* Goal of the exercise *
Set the data down again, exactly as it appears below.

* Collected material *
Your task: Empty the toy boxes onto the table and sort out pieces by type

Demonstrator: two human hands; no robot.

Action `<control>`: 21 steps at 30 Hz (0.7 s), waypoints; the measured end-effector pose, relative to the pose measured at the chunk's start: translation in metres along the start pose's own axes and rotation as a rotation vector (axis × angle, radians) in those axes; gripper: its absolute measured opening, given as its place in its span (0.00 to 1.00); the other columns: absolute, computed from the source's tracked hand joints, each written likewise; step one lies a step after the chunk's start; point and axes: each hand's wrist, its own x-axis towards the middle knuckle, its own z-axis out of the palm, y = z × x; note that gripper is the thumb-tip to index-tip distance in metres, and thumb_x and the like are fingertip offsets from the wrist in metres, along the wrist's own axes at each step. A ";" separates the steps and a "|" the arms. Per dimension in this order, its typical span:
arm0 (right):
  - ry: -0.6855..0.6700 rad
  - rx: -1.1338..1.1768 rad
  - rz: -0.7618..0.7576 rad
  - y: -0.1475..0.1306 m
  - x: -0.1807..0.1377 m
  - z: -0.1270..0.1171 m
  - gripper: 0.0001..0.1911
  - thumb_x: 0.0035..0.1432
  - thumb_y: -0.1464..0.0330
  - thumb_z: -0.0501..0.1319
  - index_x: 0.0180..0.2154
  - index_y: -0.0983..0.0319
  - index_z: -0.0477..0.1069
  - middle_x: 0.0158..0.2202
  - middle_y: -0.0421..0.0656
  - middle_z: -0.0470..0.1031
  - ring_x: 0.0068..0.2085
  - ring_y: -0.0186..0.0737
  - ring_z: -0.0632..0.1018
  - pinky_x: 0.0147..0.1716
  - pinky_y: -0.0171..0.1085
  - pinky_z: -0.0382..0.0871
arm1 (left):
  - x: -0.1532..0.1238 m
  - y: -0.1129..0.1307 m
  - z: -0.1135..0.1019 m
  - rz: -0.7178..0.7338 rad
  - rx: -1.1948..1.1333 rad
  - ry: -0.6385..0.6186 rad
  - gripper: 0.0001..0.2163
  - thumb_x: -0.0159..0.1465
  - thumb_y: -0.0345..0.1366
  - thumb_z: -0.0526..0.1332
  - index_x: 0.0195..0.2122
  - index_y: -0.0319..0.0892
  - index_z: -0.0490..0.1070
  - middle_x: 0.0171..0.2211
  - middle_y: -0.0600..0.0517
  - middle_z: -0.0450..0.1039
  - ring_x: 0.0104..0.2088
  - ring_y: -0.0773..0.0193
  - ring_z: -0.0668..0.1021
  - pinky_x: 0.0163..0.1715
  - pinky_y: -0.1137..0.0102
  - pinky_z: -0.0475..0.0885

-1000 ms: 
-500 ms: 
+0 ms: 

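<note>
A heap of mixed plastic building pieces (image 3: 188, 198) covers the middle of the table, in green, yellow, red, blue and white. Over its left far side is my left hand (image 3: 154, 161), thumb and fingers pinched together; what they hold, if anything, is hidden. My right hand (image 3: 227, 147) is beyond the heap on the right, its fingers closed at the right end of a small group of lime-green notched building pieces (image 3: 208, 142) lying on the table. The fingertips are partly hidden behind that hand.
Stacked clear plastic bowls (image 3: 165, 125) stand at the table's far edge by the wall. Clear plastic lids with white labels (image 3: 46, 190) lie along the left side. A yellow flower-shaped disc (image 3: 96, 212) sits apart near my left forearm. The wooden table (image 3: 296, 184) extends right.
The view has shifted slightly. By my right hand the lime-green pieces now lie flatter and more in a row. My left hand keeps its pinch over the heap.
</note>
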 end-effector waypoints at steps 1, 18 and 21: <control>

* Your solution *
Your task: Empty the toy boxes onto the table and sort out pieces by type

Demonstrator: two human hands; no robot.

Action `<control>`: 21 steps at 30 Hz (0.7 s), waypoints; the measured end-effector pose, relative to the pose measured at the chunk's start: translation in metres along the start pose's own axes and rotation as a rotation vector (axis × angle, radians) in those axes; gripper: its absolute measured opening, given as its place in its span (0.00 to 1.00); the other columns: absolute, computed from the source's tracked hand joints, each written likewise; step one lies a step after the chunk's start; point and axes: each hand's wrist, its own x-axis towards the middle knuckle, its own z-axis out of the palm, y = z × x; note that gripper is the thumb-tip to index-tip distance in metres, and thumb_x and the like are fingertip offsets from the wrist in metres, along the wrist's own axes at each step. A ";" separates the steps and a "|" the arms. Per dimension in this order, its typical span:
arm0 (right):
  - ry: -0.6855..0.6700 rad
  - rx: -1.1338..1.1768 rad
  - rz: -0.7618..0.7576 rad
  - y: -0.1475..0.1306 m
  - x: -0.1807..0.1377 m
  - z: -0.1270..0.1171 m
  - gripper: 0.0001..0.1911
  - thumb_x: 0.0035..0.1432
  - thumb_y: -0.1464..0.0330
  - thumb_z: -0.0501..0.1319
  - index_x: 0.0180..0.2154
  - index_y: -0.0983..0.0319
  - index_z: -0.0477..0.1069
  - middle_x: 0.0158..0.2202
  - middle_y: -0.0421..0.0656
  - middle_z: -0.0470..0.1031
  - ring_x: 0.0068..0.2085
  - ring_y: -0.0186..0.0737
  - ring_z: -0.0632..0.1018
  - pinky_x: 0.0147..0.1716
  - pinky_y: -0.0171..0.1085
  - pinky_z: -0.0382..0.0871
arm1 (left):
  - x: -0.1532..0.1238 m
  - y: -0.1129..0.1307 m
  - z: -0.1135..0.1019 m
  - rz: -0.7178..0.7338 rad
  - rx: -1.1948..1.1333 rad
  - ry: -0.6385..0.6186 rad
  - gripper: 0.0001..0.2163
  - thumb_x: -0.0159..0.1465
  - thumb_y: -0.0345..0.1366
  - thumb_z: -0.0526..0.1332
  - index_x: 0.0195..0.2122
  - index_y: -0.0319..0.0892
  - index_z: -0.0490..0.1070
  - middle_x: 0.0171..0.2211
  - middle_y: -0.0600..0.0517
  - middle_z: -0.0450..0.1039
  - ring_x: 0.0104..0.2088
  - ring_y: -0.0773..0.0193
  - ring_z: -0.0668..0.1021
  - pinky_x: 0.0163..0.1715
  - pinky_y: -0.1137..0.0102
  - pinky_z: -0.0475..0.0885

-1000 ms: 
-500 ms: 
+0 ms: 

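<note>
A heap of mixed plastic building pieces (image 3: 188, 198) covers the middle of the table, in green, yellow, red, blue and white. Over its left far side is my left hand (image 3: 154, 161), thumb and fingers pinched together; what they hold, if anything, is hidden. My right hand (image 3: 227, 147) is beyond the heap on the right, its fingers closed at the right end of a small group of lime-green notched building pieces (image 3: 208, 142) lying on the table. The fingertips are partly hidden behind that hand.
Stacked clear plastic bowls (image 3: 165, 125) stand at the table's far edge by the wall. Clear plastic lids with white labels (image 3: 46, 190) lie along the left side. A yellow flower-shaped disc (image 3: 96, 212) sits apart near my left forearm. The wooden table (image 3: 296, 184) extends right.
The view has shifted slightly. By my right hand the lime-green pieces now lie flatter and more in a row. My left hand keeps its pinch over the heap.
</note>
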 end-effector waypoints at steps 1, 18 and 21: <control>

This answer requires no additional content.